Freud was one of the most influential thinkers of the 20th century; he pioneered human psychology and was an outspoken atheist. His views have influenced generations of academics and scientists, challenging Christians with the charge that their beliefs are childish fairytales and delusions created to falsely fulfill man’s deepest desires for meaning “Religion is an illusion and it derives its strength from the fact that it falls in with our instinctual desires.”
So Freud’s Last Session begins with a number of interesting philosophical and theological questions, spinning up a fictional scenario about how a young Lewis could’ve met a dying Freud and then what they might have said to each other. This new film adaptation is based on the Mark St. Germain stageplay of the same name, which won many awards for its off Broadway performances in 2010; the play itself was adapted from Dr. Armand Nicoli’s book The Question of God C. S. Lewis and Sigmund Freud Debate God, Love, Sex, and the Meaning of Life.

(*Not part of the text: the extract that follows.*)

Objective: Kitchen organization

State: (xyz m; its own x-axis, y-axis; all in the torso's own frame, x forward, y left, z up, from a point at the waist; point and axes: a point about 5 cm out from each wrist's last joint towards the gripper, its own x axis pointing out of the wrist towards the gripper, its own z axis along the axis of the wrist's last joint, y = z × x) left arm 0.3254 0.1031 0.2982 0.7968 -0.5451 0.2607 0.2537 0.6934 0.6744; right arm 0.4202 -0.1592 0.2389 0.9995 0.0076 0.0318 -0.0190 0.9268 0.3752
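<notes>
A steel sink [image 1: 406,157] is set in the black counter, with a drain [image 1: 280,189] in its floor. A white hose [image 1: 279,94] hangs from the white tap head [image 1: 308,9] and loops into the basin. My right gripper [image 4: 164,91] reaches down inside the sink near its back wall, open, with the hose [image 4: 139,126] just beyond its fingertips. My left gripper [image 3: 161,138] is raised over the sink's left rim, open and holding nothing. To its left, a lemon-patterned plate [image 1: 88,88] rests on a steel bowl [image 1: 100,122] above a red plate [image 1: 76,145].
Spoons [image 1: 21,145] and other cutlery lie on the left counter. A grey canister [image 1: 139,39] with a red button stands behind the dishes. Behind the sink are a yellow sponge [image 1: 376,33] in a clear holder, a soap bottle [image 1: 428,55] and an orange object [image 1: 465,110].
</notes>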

The story takes place in September 1939, after Britain declared war on Germany following their invasion of Poland. In his last weeks alive, Freud summoned the young Oxford don to discuss the ideas of his most recent book The Pilgrim’s Regress which portrays Freud as an arrogant and ignorant materialist. Throughout multiple meetings and days together, they talk about their lives and views on the world while grappling with life’s hardest questions does God exist? what is suffering? is sex moral? when will I die? can I kill myself?
Freud’s Last Session probably shouldn’t be considered a great film because it isn’t one. It has stagey blocking, flat cinematography, small settings limited to a few rooms and most performances are only serviceable or unremarkable. It’s a low budget movie that reflects its script’s limited setting by flashing brief flashbacks/transitions throughout where we are placed against WWII, with soldiers in the background prepping for air raids and waiting for violence to happen inevitably.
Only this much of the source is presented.